Could you set down exactly the lines of the data below, starting at the one that holds "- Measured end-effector" and ending at the one that holds "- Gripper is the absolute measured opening", both included, and only those?

=-=-=-=-=

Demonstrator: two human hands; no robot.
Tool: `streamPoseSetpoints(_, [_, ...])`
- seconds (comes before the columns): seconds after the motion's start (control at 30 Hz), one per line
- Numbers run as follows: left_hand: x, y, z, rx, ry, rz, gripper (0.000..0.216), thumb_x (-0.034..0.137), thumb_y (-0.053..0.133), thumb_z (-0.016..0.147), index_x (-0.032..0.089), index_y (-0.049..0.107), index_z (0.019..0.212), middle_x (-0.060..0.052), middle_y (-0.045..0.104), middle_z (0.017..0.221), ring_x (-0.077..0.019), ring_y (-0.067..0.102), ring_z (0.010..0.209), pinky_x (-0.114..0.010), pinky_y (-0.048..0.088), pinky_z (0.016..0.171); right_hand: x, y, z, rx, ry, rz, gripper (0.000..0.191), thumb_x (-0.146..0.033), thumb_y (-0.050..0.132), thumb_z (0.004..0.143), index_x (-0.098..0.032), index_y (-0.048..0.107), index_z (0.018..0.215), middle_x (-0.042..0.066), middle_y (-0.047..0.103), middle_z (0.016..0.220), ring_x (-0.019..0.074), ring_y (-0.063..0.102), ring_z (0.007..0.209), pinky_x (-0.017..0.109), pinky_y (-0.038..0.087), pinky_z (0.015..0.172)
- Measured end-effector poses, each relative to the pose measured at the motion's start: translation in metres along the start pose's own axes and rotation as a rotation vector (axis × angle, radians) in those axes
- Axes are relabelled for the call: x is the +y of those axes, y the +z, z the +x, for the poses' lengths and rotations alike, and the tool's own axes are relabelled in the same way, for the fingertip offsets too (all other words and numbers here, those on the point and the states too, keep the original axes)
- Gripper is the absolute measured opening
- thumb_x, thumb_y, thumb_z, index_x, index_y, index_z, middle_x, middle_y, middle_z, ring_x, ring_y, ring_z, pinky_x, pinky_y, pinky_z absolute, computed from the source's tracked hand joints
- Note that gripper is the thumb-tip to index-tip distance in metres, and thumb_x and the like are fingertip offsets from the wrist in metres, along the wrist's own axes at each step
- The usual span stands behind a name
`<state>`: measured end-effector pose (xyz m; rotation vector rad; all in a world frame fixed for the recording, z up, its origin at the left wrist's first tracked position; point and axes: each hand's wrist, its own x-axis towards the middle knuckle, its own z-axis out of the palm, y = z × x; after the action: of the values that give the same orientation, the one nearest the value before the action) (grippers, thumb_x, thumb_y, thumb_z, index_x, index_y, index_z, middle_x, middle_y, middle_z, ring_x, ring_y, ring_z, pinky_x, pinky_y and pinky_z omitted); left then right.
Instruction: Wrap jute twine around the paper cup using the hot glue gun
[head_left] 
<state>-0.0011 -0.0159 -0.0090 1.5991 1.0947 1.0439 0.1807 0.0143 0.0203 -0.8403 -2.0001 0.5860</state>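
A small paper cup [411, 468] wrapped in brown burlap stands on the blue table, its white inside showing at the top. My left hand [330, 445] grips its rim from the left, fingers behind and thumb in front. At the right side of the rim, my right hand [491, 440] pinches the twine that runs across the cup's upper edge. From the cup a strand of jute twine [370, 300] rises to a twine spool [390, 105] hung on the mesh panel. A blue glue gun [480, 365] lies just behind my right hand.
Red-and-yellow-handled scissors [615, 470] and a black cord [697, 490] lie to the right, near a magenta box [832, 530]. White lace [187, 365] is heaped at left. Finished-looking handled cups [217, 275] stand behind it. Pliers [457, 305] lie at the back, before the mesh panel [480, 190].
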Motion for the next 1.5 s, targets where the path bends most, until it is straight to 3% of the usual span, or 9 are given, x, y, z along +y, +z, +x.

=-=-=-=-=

**EXERCISE RESULT**
- Measured end-effector poses, each relative to the pose measured at the motion's start: translation in metres along the start pose's own axes and rotation as a rotation vector (axis × angle, radians) in those axes
- Axes are relabelled for the call: x is the +y of those axes, y the +z, z the +x, for the poses' lengths and rotations alike, and the tool's own axes are relabelled in the same way, for the fingertip offsets too (all other words and numbers here, those on the point and the states too, keep the original axes)
- Gripper is the absolute measured opening

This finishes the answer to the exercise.